The DJI drone dynasty officially ended in America last week.
The FCC has officially blocked new DJI drones, leaving US industries facing a $200 million replacement bill. Here is why your next drone will cost 3x more.

The era of cheap, dominant Chinese air superiority in the U.S. is over. As of December 23, 2025, the FCC has officially placed DJI on its "Covered List," effectively blocking all new models from entering the country. This isn't just a regulatory hiccup; it is a $200 million logistical nightmare for the state of Florida alone, which now has to figure out how to replace thousands of police drones that are legally grounded or rapidly becoming obsolete. The U.S. government has decided that "Made in China" is a national security threat, and American businesses are about to pay a massive premium for patriotism.
The Great Grounding
The mechanism of this ban is a lethal one-two punch. First, the FCC order prevents any new DJI device from receiving radio frequency authorization, meaning the upcoming Mavic 4 or Mini 5 will never legally be sold in the U.S. Second, Customs and Border Protection (CBP) is seizing imports of existing models under the Uyghur Forced Labor Prevention Act, creating a total supply chain chokehold.
For the last decade, DJI achieved a monopoly by being better and cheaper than everyone else, securing roughly 90% of the U.S. commercial drone market. "We remain committed to our U.S. customers and are actively exploring paths forward," a DJI spokesperson stated following the ruling, but the writing is on the wall. The company is fighting a war against the U.S. Department of Defense, and they are losing.
The "Blue Tax" on Professionals
The immediate fallout is financial shock. Public safety agencies, real estate firms, and agricultural inspectors are facing a "fleet cliff." They can keep flying the drones they own, but once those batteries die or a prop breaks, there is no replacement coming.
The alternatives, known as "Blue UAS" (government-approved drones), come with severe sticker shock. A standard DJI Mavic 3 Enterprise costs roughly $5,500. A comparable American-made equivalent like the Skydio X10 or a system from Parrot can cost three to five times that amount.
Police departments are hit hardest. In Florida, where legislation has been particularly aggressive, the estimated cost to swap out Chinese fleets is $200 million. Smaller departments simply cannot afford the upgrade. They are trading high-tech eyes in the sky for nothing, effectively going blind in search-and-rescue operations because the American replacements are too expensive to buy in bulk.

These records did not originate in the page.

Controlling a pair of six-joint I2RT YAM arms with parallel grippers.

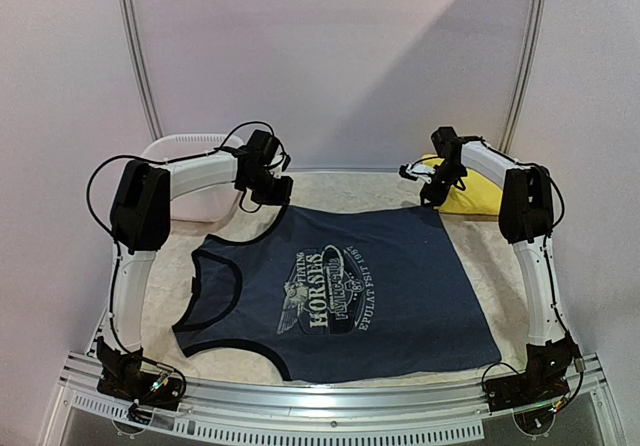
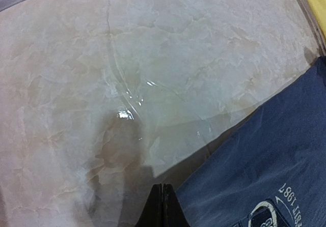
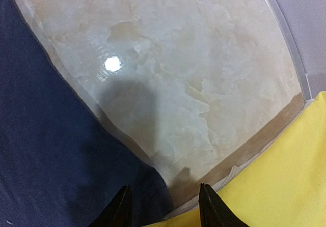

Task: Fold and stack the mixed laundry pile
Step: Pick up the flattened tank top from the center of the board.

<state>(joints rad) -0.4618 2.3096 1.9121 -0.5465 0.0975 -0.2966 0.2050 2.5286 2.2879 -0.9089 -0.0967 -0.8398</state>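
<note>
White basket beyond navy tank top

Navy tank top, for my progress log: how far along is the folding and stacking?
Done: the navy horse-print cloth tank top lies spread flat on the marbled table. In hand: nothing; the left gripper is shut empty, the right gripper open, both near its far edge. Remaining: every fold, the yellow cloth garment, and any stack.

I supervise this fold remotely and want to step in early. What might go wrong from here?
The right gripper stands open where the corner of the navy tank top nears the yellow garment; closing there might pinch both. The left gripper is shut beside the top's edge, seemingly gripping nothing, so a fold could start lopsided.
</note>
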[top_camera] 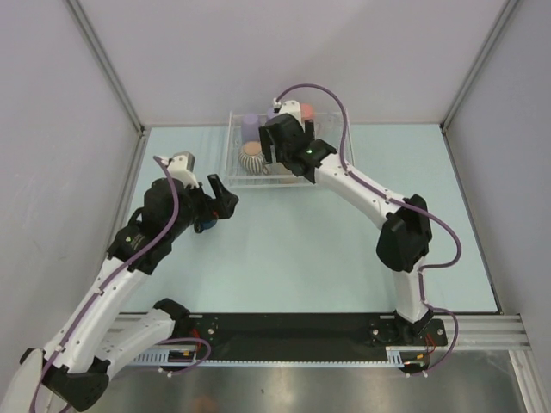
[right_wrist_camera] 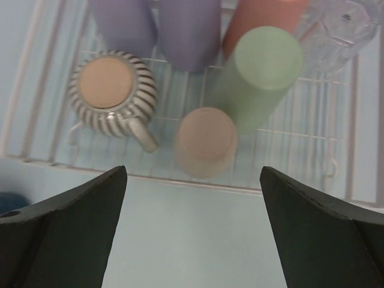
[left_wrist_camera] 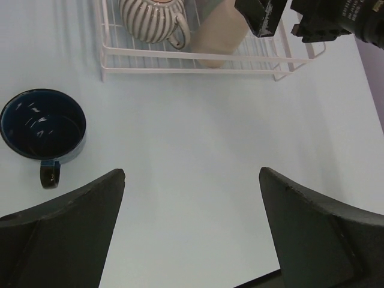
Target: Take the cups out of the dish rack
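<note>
Inside the dish rack (left_wrist_camera: 150, 70), six cups (right_wrist_camera: 267, 60) are revealed by the right wrist view, under the spread right gripper (right_wrist_camera: 192, 171). The navy mug (left_wrist_camera: 42, 125), off the rack's near left corner, is shown before the spread, empty left gripper (left_wrist_camera: 192, 174).

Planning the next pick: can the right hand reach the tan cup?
Probably yes: the right hand hangs open above the tan cup at the near edge of the dish rack, though the green cup stands close beside it.
</note>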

The Malaysian Loophole: Enter Anzu
Capitalism abhors a vacuum, and a strange loophole has emerged in the form of Anzu Robotics. This Texas-based company has managed to license DJI's hardware technology but manufactures the drones in Malaysia.
The Anzu Raptor is virtually identical to a DJI Mavic 3, but it runs software developed by a U.S. company (Aloft) and stores data on U.S. servers. Because of this supply chain shell game, Anzu drones are not subject to the same bans. They cost about $1,500 more than the original DJI models, but for enterprise users desperate for reliable hardware that won't get seized at customs, it is currently the only viable lifeboat.
The next six months will see a "black market" for DJI parts explode. Expect authorized repair centers to run out of stock by March 2026, forcing professionals to hoard batteries like gold bars. While U.S. manufacturers like Skydio and Brinc will see record sales, they lack the manufacturing capacity to fill the 90% void DJI leaves behind. The sky is about to get a lot quieter, and a lot more expensive.